WORK REQUIRED
In the entries that follow, the first line to write out is the one containing "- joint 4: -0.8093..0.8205", and the last is the one containing "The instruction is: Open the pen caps". Reproduce that stretch exactly, with nothing before or after it.

*** RECORDS TO USE Section Begins ***

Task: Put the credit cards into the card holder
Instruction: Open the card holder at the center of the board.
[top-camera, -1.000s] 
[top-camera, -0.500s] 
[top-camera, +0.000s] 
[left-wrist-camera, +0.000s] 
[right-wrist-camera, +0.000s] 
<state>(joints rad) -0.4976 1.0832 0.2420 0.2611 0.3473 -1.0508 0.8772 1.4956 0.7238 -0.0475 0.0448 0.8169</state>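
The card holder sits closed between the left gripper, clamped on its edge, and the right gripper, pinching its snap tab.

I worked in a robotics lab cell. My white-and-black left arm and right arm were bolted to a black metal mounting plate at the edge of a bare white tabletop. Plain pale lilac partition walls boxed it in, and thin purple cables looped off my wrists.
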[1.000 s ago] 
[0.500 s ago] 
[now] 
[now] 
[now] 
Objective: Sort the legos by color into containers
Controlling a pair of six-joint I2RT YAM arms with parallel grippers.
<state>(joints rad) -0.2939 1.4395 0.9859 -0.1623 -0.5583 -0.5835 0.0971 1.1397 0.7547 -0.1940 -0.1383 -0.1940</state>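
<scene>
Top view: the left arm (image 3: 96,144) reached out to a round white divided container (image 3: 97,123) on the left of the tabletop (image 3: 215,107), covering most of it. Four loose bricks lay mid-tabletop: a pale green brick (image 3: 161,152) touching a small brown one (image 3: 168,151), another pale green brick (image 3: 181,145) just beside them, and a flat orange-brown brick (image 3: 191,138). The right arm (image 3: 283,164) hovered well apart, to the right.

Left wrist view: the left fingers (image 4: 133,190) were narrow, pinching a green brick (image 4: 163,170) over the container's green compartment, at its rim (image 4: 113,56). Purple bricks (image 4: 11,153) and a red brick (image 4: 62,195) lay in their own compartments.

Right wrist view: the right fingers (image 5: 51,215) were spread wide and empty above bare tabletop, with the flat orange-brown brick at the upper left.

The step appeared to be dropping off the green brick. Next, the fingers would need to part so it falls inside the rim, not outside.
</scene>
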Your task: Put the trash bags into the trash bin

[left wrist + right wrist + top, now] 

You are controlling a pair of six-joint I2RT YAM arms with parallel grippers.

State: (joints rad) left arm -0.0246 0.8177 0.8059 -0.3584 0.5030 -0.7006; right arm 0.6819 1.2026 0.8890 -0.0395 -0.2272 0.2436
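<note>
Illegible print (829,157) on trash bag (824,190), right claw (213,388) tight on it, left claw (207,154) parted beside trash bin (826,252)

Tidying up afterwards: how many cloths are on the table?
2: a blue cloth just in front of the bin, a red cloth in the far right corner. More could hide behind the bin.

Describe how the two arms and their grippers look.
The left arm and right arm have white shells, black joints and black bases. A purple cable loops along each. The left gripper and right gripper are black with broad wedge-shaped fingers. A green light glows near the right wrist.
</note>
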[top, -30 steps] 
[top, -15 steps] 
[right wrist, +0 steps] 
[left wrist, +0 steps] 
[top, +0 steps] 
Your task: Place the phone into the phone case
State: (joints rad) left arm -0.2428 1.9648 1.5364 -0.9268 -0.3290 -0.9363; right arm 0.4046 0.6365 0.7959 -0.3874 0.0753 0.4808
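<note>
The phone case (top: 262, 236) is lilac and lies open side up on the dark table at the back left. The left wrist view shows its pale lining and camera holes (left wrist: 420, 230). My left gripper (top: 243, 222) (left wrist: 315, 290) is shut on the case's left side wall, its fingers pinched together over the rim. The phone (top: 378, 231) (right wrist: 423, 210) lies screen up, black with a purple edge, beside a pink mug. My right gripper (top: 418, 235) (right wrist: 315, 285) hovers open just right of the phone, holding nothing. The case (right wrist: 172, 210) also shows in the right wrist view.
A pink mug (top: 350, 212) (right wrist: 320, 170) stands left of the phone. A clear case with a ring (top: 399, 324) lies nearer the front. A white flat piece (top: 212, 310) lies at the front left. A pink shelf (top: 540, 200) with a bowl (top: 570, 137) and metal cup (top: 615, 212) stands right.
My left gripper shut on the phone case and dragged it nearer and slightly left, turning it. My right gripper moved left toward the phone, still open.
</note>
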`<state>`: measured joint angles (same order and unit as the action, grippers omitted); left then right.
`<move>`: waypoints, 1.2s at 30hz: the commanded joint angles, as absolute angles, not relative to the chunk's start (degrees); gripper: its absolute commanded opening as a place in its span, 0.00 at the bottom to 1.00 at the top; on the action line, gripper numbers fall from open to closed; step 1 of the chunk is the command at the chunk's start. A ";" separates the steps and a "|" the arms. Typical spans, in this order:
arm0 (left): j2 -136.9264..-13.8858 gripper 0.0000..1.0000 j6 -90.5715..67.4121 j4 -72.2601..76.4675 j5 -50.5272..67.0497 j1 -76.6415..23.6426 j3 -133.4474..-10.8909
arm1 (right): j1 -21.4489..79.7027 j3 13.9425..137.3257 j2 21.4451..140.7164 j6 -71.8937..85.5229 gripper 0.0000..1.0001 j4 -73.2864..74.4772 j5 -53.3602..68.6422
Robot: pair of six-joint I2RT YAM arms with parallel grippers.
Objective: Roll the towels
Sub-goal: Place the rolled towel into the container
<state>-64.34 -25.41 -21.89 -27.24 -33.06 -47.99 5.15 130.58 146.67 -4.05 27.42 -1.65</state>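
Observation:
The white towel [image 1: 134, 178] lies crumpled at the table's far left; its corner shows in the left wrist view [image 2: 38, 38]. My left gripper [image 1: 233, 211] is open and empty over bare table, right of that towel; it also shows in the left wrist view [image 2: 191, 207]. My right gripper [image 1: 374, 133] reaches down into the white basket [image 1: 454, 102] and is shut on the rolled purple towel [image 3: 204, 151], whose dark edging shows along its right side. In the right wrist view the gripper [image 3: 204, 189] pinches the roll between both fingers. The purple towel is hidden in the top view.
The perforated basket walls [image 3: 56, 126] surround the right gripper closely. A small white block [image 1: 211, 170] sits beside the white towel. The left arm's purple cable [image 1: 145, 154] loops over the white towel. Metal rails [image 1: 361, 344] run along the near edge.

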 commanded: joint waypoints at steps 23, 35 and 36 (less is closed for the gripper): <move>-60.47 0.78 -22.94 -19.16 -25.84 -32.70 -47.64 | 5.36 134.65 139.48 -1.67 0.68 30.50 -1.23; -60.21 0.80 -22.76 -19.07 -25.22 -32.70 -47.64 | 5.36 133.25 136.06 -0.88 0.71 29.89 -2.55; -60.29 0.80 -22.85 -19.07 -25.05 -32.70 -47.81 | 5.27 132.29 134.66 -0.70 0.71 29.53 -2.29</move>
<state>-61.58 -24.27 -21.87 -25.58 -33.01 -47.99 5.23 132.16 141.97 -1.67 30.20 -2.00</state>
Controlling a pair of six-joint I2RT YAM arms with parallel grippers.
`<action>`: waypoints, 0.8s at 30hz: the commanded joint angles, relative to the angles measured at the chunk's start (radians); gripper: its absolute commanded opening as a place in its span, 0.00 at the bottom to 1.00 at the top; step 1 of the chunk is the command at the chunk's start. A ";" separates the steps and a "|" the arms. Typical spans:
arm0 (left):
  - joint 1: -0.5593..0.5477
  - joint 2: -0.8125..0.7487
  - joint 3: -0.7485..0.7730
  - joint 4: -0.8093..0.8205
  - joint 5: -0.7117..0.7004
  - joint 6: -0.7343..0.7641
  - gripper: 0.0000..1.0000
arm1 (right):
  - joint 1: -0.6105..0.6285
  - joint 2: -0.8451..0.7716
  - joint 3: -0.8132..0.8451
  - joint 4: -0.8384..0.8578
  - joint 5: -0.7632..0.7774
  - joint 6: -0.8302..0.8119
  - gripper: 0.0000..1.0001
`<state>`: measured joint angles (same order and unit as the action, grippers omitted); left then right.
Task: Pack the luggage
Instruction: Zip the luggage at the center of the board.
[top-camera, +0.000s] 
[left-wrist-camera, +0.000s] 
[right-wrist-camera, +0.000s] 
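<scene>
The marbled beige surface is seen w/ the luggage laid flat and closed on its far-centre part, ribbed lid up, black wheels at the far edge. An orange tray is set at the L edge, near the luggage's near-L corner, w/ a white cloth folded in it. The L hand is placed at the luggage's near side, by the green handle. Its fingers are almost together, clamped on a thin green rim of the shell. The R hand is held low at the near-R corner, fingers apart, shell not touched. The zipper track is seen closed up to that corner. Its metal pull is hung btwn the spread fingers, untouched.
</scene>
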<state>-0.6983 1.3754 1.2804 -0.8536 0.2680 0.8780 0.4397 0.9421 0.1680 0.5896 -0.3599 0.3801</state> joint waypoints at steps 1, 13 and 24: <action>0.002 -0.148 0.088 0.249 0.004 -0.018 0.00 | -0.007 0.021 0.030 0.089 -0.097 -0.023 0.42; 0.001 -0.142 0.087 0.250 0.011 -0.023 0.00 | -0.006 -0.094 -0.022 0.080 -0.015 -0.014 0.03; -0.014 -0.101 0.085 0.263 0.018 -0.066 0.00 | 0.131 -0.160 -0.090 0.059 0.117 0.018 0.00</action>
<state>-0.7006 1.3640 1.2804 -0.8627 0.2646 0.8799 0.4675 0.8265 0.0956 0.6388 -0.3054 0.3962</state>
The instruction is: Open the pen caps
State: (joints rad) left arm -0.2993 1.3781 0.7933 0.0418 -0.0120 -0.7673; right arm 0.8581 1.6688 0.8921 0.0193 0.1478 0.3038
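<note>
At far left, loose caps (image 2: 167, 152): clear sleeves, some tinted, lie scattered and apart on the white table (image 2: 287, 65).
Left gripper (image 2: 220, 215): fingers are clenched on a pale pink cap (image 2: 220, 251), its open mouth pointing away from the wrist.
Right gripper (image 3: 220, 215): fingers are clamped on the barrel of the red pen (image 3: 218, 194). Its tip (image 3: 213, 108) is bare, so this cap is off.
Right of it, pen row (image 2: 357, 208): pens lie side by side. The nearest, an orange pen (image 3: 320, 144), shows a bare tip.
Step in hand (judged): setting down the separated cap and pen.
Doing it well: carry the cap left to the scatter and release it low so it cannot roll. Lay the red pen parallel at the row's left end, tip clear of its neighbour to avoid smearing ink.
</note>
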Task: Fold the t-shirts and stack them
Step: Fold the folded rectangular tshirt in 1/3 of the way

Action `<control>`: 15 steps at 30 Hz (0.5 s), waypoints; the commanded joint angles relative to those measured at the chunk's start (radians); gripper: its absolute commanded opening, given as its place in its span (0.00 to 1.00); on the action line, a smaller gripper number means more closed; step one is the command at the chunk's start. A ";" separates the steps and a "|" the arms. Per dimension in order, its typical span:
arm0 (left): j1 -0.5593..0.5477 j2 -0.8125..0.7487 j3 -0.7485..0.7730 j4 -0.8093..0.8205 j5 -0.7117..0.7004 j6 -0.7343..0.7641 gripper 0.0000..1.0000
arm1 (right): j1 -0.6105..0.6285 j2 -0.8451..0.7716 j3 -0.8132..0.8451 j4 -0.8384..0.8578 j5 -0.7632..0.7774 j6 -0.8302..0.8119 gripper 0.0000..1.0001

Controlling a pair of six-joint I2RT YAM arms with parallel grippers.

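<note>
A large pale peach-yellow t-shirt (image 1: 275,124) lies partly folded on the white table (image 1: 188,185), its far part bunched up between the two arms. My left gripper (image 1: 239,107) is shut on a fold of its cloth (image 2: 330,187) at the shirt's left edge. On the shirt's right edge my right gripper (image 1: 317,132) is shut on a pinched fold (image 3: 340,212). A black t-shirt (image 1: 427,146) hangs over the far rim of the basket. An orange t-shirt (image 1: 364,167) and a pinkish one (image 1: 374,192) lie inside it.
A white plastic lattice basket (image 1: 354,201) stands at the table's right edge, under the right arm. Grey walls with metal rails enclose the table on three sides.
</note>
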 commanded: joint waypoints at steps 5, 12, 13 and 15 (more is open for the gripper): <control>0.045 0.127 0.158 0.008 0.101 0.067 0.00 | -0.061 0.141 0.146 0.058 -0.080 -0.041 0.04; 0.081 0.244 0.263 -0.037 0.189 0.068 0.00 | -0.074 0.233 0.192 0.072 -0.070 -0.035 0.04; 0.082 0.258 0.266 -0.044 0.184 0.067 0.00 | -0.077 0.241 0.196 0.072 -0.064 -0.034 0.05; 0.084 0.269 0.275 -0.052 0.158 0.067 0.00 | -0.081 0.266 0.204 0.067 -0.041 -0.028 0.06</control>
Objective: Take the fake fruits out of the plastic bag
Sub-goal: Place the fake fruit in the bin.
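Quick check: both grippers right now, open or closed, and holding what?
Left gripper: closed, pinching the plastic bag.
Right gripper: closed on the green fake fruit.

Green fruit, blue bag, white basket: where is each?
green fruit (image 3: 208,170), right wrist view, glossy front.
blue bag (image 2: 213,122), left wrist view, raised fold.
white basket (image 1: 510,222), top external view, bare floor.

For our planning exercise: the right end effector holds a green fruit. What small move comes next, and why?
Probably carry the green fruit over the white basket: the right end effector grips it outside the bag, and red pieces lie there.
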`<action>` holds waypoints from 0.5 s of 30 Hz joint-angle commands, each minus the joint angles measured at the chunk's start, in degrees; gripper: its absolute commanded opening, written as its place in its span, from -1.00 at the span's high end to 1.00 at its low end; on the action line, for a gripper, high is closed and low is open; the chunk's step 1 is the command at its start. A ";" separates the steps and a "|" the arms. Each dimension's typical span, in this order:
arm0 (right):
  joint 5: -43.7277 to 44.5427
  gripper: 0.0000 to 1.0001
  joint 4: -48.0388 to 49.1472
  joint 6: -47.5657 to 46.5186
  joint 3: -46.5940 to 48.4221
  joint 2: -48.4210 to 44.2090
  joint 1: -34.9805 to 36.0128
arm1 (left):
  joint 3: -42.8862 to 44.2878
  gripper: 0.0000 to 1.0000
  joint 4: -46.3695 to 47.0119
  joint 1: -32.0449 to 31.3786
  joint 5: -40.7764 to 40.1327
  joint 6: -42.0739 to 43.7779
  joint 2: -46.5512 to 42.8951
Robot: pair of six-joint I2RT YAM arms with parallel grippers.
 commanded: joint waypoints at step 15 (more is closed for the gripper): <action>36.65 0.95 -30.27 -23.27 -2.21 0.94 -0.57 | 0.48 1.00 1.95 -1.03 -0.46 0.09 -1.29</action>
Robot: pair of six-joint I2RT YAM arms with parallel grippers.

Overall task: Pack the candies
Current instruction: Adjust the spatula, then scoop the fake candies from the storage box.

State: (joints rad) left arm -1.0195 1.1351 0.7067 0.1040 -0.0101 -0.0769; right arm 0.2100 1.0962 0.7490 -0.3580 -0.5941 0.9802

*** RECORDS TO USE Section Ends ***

ANSWER BOX
  - joint 4: -0.8093..0.8205
  - joint 5: -0.7117..0.7004
  - joint 6: -0.7343..0.7641
  - gripper: 0.0000..1.0000
arm1 (right):
  - joint 1: -0.6105..0.6285
  - joint 2: -0.8451..0.7716
  - joint 3: -0.8132..0.8451
  - joint 4: -0.8384..0.8578
  - joint 5: -0.7632..0.7774
  - joint 6: -0.8302..0.8119
  - gripper: 0.0000..1.0001
`<state>`: measured joint angles (same order and unit as the action, grippers omitted); left then right.
Task: Pack the luggage
Instruction: Zip the luggage at the center of the board.
[top-camera, +0.000s] 
[left-wrist-camera, +0.000s] 
[right-wrist-camera, +0.000s] 
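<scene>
The marbled beige surface is seen w/ the luggage laid flat and closed on its far-centre part, ribbed lid up, black wheels at the far edge. An orange tray is set at the L edge, near the luggage's near-L corner, w/ a white cloth folded in it. The L hand is placed at the luggage's near side, by the green handle. Its fingers are almost together, clamped on a thin green rim of the shell. The R hand is held low at the near-R corner, fingers apart, shell not touched. The zipper track is seen closed up to that corner. Its metal pull is hung btwn the spread fingers, untouched.
</scene>
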<state>-0.6983 1.3754 1.2804 -0.8536 0.2680 0.8780 0.4397 0.9421 0.1680 0.5896 -0.3599 0.3801</state> joint waypoints at steps 1, 13 and 24: <action>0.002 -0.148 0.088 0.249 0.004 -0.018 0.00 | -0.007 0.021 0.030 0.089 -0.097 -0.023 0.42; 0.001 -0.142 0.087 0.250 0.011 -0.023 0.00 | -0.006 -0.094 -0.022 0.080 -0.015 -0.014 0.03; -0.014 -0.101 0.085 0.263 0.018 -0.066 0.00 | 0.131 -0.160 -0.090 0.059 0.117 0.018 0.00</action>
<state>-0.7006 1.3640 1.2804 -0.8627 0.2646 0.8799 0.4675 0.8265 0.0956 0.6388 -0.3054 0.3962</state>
The instruction is: Open the pen caps

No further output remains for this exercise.